La liturgia della Chiesa ha voluto posizionare subito dopo il Natale la memoria dei “comites Christi”, cioè i più vicini nel suo percorso terreno e primi a renderne testimonianza con il martirio.

Qui si capisce che il Natale è una cosa seria, mica da Mulino Bianco. Stefano – a parte gli inconsapevoli bambini della strage di Erode – è il primo uomo che ha dato la vita per Cristo. Non per un ideale, per un Dio, per un valore assoluto: proprio per il Poverocristo nato da una donna, in una stalla, deposto nella mangiatoia, eccetera eccetera. Con un Dio uomo puoi essere totalmente assimilato, la sua vita è vita della tua vita. Stefano muore identificato con Cristo, ripetendo infatti le sue stesse parole di perdono per i carnefici.

Santo Stefano è la risposta a Marcione e al razionalismo moderno.
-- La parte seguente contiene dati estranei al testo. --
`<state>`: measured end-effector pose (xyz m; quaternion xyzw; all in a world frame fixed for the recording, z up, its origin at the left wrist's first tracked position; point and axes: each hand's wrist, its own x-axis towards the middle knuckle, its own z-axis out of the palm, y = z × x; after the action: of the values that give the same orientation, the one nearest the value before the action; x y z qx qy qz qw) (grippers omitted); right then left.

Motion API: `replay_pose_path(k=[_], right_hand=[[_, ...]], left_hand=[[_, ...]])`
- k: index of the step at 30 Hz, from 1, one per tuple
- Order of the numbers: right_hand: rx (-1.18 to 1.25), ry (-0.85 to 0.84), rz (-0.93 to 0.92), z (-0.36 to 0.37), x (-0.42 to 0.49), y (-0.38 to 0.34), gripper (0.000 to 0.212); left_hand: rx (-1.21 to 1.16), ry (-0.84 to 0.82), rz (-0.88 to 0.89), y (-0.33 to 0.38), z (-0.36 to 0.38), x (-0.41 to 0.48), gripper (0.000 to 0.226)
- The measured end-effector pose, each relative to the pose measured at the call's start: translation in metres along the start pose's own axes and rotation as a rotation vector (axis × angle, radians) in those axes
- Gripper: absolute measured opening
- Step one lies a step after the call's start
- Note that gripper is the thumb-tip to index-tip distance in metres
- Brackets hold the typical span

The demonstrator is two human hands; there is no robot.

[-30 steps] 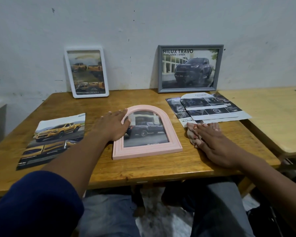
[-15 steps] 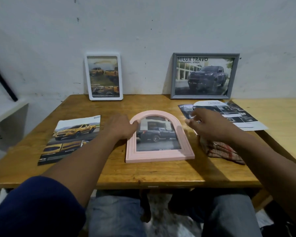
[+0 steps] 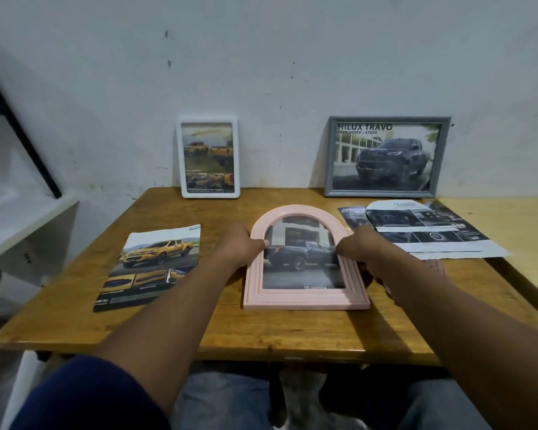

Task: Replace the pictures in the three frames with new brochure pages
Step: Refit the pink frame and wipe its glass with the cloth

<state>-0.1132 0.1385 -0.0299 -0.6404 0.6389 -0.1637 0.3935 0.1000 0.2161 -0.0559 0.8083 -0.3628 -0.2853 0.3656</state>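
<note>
Left hand (image 3: 241, 245): fingers (image 3: 261, 243) curled over the left rim of the pink arched frame (image 3: 305, 301), thumb on its front face, the remaining fingers hidden behind the rim. Grip confirmed.

Right hand (image 3: 365, 248): fingers curled over the right rim of the same frame, tips resting at the edge of the glass. Grip confirmed.

The frame sits at the middle of the counter (image 3: 261, 333), its lower rail towards the near edge. It holds a picture of a dark pickup truck.

Along the far edge, leaning on the wall (image 3: 292, 72): a white frame (image 3: 208, 193) to the left, a grey frame (image 3: 382, 193) to the right, both showing truck pictures. A brochure page (image 3: 154, 265) with a yellow truck lies flat near the left edge. Loose brochure pages (image 3: 423, 229) lie near the far right corner. A checked cloth (image 3: 437, 266) lies beside the right forearm, partly hidden by it.

Counter is varnished wood; a paler second table (image 3: 510, 231) adjoins its right edge. A white shelf (image 3: 22, 218) stands to the left.

Both forearms extend forward over the near edge, converging on the frame.
</note>
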Motion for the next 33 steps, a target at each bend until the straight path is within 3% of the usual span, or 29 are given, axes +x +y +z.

Sia l’antico armatore, sia tanto pensiero contemporaneo, possono arrivare ad ammettere un Dio altissimo ma “immaginabile”. Che sia bucolico come il Mulino Bianco o incontaminato eterno Amore come nel marcionesimo, che sia, ecco, idea pura, purissima idea: è “immaginabile”. E se è immaginabile, riesco a possederlo.

Quello che non è immaginabile – che infatti nessuno nella storia ha mai immaginato – è che il principio e la ragione di tutto si sia fatto carne, umanità gravata di tutto il dolore, il male, la contraddizione, fino alla morte, e su tutto questo vincitrice con la Resurrezione. Con ciò realmente corrispondendo al cuore profondo della natura umana.

Questo stabilisce una speranza certa e verificabile di fronte all’orrore indicibile della guerra in Ucraina. Cosa che con il Dio-Idea di puro Amore e con il Dio del Mulino Bianco è assurda. Del tutto impossibile.